Öyle ki Suudi Arabistan ziyareti esnasında Suudi yetkililer, “Erdoğan’ın bize daha çok muhtaçlığı var, ticaret şartlarını biz belirleyeceğiz” halinde tabirler kullanarak, Türkiye’nin ulusal çıkarlarıyla iktidarını devretmek istemeyen ve demokrasiyle ortasındaki bağ sorunlu olan mevcut iktidarın ortasında aksi orantı olduğunu bizlere göstermişti.

Peki, ne demek istiyorum? Dün yaşanan maç rezaletindeki sessizliğin nedeni, kuyruğun baştan kaptırılmış olması olabilir. İçeride muhalif Türklere milliyetçilik propagandası yapan iktidarımız, dışarıda ecnebiye süt dökmüş kedi yani. Bu bana Uğur Mumcu’nun şu cümlelerini hatırlatıyor:

“İçerde muhafazakârlık, milliyetçilik edebiyatı, dışarıda boynu bükük kredi dilenciliği! (…) Devlet kredileri ile palazlanan türedi şirketler; bu şirketler ile el ele dinî tarikatlar (…) Ve sonra artırım… İğneden ipliğe, akla ne gelirse, ona artırım…”

Öte yandan, seçim odaklı maddi korkularla dün söylediğini bugün yutan mevcut iktidar, haklı ya da haksız kriz yaşadığı tüm ülkelere de Türkiye’deki yargı kararlarının maddi karşılıklarla etkilenebileceğini göstermektedir. Hatta tarihte bir kez yaşayacağımız 100. yılda dahi oynanacak bir finali satılığa çıkarabilmektedir yeniden tıpkı “yerli ve milli” iktidarımız…

Burada o kadar ileri gidebilmektedir ki “İstiklâl Marşı okunmasın, Atatürklü tişört giyilmesin” dendiğinde masadan kalkacak iradeyi göstermek yerine, pazarlığa oturmayı tercih etmektedir. Üstüne Suudi polisinin futbolcular Atatürklü tişörtlerle alana çıkmasın diye soyunma odalarında konuşlanmasına bile ses çıkarmamaktadır. Tüm bunlar, elbette bir devletin egemenlik haklarının ihlal edilmesidir.
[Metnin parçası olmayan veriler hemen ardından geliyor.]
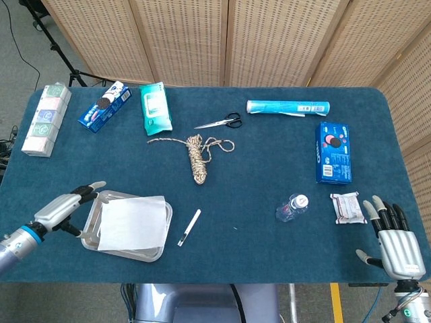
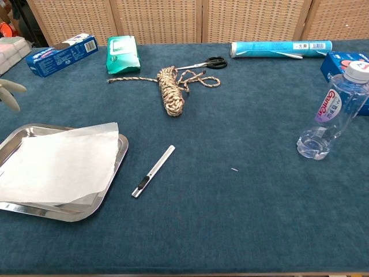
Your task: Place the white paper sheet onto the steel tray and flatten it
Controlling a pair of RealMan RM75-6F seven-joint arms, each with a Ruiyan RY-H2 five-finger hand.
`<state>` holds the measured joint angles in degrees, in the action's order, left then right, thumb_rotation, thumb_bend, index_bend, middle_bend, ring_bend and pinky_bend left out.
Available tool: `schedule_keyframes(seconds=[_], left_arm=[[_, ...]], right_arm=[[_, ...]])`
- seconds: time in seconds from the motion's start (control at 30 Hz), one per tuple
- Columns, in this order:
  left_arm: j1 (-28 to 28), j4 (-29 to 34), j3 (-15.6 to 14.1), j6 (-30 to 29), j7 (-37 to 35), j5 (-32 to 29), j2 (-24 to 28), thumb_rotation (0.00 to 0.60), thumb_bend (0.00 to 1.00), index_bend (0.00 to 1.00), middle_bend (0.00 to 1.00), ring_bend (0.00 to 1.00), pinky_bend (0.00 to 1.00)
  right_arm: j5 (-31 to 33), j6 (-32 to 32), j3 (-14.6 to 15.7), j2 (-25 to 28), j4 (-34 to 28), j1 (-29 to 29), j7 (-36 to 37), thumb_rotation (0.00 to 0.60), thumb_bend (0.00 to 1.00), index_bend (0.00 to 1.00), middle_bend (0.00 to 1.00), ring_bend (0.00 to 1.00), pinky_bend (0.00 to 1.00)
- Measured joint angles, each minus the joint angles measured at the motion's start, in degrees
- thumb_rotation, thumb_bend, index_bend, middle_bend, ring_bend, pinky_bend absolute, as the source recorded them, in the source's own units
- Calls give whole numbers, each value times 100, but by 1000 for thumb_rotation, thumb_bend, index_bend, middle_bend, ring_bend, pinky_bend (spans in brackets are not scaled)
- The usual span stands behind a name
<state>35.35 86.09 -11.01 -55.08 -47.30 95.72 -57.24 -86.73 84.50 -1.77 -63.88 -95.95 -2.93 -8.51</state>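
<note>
The white paper sheet (image 1: 133, 222) (image 2: 60, 164) lies on the steel tray (image 1: 159, 250) (image 2: 112, 173) at the table's front left, its right corner reaching the tray's right rim. My left hand (image 1: 64, 207) hovers just left of the tray with fingers spread, holding nothing; only its fingertips (image 2: 10, 88) show at the left edge of the chest view. At the front right corner my right hand (image 1: 394, 239) rests open, fingers extended, away from the tray.
A box cutter (image 1: 189, 227) lies right of the tray. Farther off are a rope coil (image 1: 196, 156), scissors (image 1: 219, 122), a wipes pack (image 1: 155, 108), blue cookie boxes (image 1: 104, 106) (image 1: 333, 152), a cyan tube (image 1: 288, 107), a water bottle (image 1: 292, 207) and a small packet (image 1: 347, 206).
</note>
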Motion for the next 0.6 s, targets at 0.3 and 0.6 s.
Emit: schedule_keyframes(seconds=[0.3,0.6], left_arm=[[473,600,191,1055,-174,-545,79,587,130,252,0,0,0],[821,817,506,1582,-101,-818,-100,585,128,252,0,0,0]], right_arm=[[-19,-15,15,27,-4,0,29,600,0,0,0,0,0],[-25,-17,21,41,-18,3,50,600,0,0,0,0,0]])
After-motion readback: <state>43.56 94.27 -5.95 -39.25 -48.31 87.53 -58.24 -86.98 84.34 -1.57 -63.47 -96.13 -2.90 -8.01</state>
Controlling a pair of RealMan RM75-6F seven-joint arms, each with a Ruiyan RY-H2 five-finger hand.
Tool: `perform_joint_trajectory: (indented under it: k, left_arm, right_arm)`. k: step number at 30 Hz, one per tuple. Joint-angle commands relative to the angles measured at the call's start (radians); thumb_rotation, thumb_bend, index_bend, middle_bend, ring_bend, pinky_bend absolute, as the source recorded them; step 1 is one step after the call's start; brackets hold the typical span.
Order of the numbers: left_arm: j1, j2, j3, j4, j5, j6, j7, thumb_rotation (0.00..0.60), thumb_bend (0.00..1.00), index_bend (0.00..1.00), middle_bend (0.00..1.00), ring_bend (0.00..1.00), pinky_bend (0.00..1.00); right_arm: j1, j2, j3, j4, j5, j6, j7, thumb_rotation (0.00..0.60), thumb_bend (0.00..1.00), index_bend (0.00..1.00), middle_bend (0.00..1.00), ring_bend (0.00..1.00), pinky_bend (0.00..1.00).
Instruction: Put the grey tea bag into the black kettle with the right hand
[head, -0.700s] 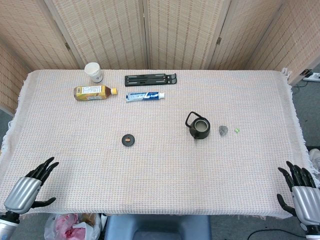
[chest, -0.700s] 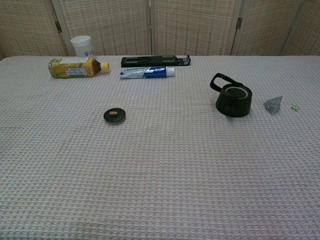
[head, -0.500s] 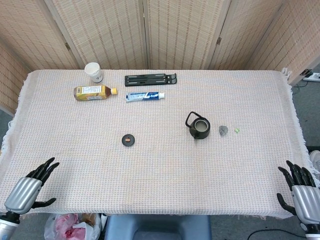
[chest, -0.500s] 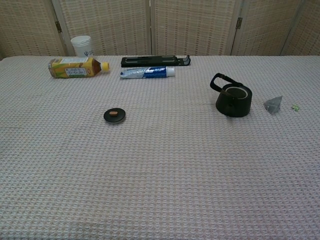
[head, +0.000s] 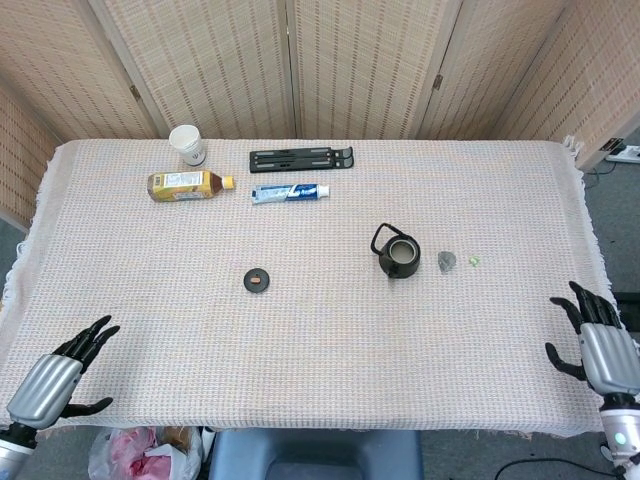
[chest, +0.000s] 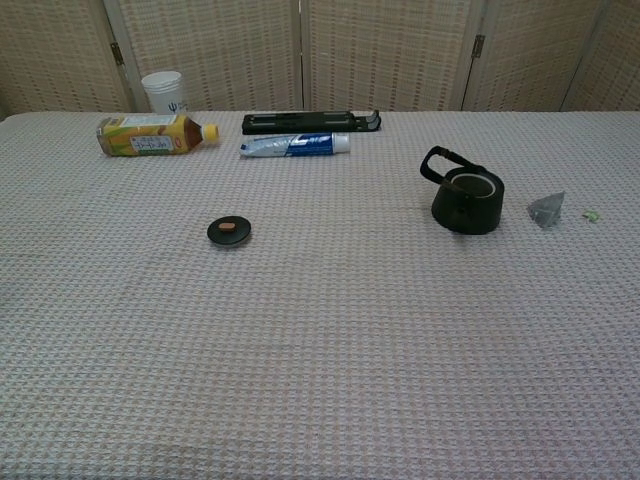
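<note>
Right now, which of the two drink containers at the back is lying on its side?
The yellow tea bottle lies on its side, cap pointing right. The white paper cup just behind it stands upright.

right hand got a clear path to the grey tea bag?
Probably yes. The right hand is open at the near table edge, and only bare cloth lies between it and the grey tea bag. The black kettle sits on the bag's far side, out of the way.

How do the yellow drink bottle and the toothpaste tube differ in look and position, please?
The bottle is yellow and rounded with a yellow cap; the toothpaste tube is flatter, blue and white. The bottle lies further left, beside the white cup; the tube lies below the black stand. Both lie on their sides.
</note>
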Motion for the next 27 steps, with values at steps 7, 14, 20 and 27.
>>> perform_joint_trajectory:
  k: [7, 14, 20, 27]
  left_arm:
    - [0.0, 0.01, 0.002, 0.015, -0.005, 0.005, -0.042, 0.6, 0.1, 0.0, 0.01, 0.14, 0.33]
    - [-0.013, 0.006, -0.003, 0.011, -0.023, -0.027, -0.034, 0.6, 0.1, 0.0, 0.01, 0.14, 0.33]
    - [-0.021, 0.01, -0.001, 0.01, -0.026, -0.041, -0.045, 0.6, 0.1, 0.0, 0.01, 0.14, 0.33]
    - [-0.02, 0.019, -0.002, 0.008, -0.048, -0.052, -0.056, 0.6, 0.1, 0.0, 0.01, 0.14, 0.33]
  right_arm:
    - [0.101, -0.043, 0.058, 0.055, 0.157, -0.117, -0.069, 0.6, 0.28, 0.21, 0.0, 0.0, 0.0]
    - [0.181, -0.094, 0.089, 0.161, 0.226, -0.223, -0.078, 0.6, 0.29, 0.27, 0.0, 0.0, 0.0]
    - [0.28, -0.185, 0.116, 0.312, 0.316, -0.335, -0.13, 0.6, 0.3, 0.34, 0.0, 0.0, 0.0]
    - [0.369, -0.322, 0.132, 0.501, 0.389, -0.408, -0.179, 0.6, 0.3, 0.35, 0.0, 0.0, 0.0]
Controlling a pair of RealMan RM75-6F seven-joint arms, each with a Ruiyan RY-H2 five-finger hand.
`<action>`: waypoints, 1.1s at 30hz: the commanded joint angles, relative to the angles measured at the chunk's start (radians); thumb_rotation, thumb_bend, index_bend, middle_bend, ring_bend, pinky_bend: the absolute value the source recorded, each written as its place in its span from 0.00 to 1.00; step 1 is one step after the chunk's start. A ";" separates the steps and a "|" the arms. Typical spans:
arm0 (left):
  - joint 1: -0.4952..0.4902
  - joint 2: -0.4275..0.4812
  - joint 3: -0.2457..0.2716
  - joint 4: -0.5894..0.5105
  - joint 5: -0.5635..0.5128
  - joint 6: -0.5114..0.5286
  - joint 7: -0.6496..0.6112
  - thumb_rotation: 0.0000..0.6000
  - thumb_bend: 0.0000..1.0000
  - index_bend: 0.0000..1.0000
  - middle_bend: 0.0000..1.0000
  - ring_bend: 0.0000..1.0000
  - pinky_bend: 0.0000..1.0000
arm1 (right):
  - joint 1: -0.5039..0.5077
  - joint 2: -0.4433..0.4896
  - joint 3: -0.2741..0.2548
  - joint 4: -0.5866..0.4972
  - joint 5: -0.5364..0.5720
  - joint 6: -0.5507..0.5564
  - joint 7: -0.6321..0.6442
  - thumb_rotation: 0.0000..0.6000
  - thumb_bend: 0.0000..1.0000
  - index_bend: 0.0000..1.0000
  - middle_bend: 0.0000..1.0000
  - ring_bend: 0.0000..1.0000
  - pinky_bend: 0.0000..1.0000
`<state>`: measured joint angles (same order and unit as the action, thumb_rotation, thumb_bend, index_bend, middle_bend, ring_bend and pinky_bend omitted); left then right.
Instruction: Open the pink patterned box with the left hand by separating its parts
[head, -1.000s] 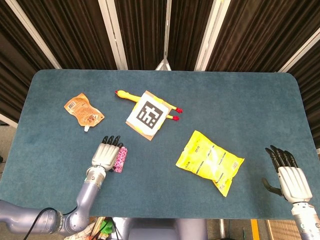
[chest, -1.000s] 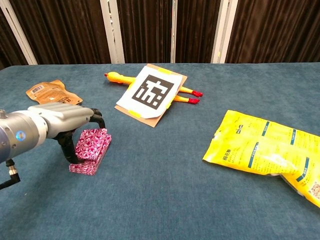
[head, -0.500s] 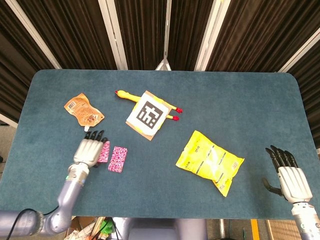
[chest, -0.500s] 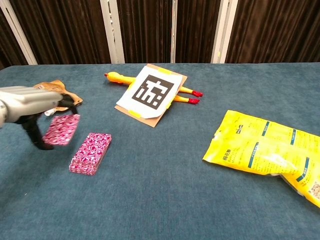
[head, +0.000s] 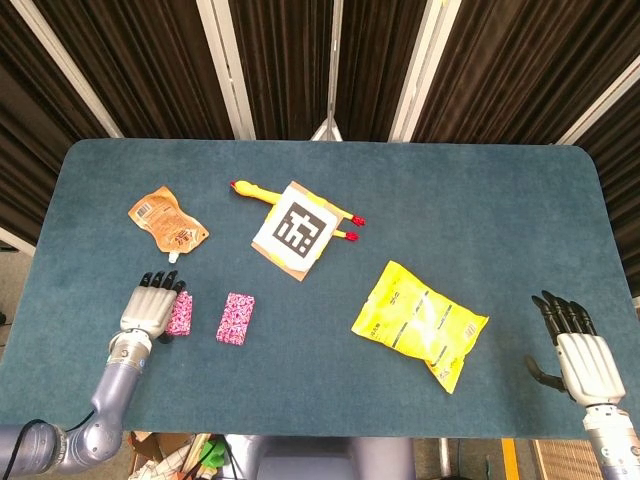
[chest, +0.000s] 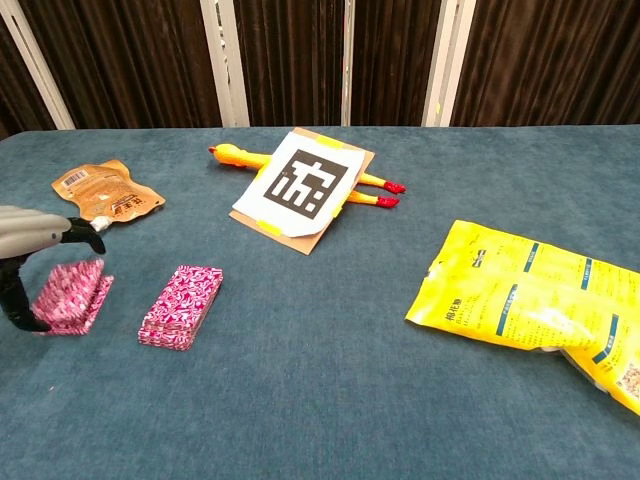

Münasebetiyle dünkü hadiseyi futbola indirgemeyip, sorunun bu iktidarın demokrasi anlayışında düğümlendiğini anlamamız gerekir.

Bunu bu türlü anladığımız andan itibaren ise artık tek bir soru vardır: Bir ülke için demokratik yollarla iktidarını muhaliflerine devretmemek uğruna ülkenin egemenlik haklarını öteki ülkelere devreden bir iktidardan daha büyük bir beka tehdidi olabilir mi?